Task to carry out:
If a line in the records below contains the word "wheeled", copy it.

Source material:
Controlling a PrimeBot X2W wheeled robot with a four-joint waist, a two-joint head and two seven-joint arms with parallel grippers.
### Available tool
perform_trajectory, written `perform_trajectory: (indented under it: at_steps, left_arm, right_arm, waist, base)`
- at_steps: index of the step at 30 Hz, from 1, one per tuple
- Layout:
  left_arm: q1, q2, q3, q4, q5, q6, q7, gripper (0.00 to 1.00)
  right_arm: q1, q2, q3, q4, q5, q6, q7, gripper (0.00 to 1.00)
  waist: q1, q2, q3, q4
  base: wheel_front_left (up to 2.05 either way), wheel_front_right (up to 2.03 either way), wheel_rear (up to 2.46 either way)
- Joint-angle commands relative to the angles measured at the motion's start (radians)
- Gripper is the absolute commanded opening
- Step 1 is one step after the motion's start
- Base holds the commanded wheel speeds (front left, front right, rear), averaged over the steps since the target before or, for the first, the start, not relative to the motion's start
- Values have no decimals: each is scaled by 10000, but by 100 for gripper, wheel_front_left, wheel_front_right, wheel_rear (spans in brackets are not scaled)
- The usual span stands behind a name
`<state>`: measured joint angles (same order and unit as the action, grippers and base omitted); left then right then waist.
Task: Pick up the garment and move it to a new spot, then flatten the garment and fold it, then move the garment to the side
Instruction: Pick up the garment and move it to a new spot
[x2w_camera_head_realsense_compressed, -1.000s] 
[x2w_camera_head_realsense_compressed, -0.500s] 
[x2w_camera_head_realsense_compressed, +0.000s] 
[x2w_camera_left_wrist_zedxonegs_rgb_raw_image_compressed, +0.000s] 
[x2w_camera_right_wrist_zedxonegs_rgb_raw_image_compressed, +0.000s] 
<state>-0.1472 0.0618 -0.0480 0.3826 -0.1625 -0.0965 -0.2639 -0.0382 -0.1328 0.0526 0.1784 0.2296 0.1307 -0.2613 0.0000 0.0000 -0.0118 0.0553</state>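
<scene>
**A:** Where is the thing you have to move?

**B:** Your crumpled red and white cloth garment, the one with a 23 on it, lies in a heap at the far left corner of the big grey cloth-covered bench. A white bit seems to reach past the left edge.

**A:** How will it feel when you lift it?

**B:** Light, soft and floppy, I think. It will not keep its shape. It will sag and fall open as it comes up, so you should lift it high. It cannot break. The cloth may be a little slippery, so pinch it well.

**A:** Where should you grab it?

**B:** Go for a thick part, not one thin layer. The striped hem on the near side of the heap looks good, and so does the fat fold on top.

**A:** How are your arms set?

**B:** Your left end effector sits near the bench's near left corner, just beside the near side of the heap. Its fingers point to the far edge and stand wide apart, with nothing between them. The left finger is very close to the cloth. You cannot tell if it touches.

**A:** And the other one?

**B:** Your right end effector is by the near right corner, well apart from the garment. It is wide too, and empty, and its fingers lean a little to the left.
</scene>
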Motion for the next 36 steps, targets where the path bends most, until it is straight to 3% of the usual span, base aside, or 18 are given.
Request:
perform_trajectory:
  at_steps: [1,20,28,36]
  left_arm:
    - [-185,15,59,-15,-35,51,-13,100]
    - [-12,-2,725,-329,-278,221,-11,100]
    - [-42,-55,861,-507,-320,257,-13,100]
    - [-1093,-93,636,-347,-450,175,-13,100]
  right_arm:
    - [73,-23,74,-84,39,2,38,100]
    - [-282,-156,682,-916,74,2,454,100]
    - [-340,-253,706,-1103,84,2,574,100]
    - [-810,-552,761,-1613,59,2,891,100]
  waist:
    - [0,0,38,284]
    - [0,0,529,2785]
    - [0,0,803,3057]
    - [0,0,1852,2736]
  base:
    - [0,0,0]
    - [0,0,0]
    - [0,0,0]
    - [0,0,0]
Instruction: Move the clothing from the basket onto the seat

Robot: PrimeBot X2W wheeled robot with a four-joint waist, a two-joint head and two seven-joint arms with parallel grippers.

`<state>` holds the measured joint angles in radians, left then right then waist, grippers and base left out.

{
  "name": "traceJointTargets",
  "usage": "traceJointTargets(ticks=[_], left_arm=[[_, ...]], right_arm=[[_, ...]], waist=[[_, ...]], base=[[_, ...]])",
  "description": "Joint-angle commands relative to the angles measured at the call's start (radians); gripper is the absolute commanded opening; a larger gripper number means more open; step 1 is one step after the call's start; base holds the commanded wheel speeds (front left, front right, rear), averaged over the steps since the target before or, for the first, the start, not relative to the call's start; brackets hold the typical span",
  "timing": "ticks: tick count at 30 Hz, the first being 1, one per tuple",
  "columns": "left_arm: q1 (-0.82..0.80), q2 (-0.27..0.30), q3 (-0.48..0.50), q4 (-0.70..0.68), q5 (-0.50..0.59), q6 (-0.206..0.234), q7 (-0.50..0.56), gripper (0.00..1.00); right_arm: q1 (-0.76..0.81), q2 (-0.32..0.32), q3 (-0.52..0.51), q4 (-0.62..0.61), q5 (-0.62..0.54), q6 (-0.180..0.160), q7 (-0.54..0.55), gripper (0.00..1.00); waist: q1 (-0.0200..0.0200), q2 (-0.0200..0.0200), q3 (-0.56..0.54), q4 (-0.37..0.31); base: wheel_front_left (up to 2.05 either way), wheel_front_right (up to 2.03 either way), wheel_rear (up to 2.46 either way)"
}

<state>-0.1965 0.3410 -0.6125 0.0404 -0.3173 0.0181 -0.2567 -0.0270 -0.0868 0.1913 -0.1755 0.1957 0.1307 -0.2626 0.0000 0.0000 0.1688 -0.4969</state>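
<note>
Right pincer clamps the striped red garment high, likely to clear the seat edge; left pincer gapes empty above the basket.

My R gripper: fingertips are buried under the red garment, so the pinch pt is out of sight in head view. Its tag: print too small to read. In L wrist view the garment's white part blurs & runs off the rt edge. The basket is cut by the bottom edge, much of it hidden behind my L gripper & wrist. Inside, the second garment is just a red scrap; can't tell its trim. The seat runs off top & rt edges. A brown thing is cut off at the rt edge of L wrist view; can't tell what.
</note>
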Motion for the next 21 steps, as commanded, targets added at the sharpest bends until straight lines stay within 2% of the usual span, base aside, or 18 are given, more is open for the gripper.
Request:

Response area:
Controlling a PrimeBot X2W wheeled robot with a four-joint waist, a two-joint head and two seven-joint arms with parallel grippers.
Robot: PrimeBot X2W wheeled robot with a four-joint waist, a two-joint head and two seven-joint arms with parallel grippers.

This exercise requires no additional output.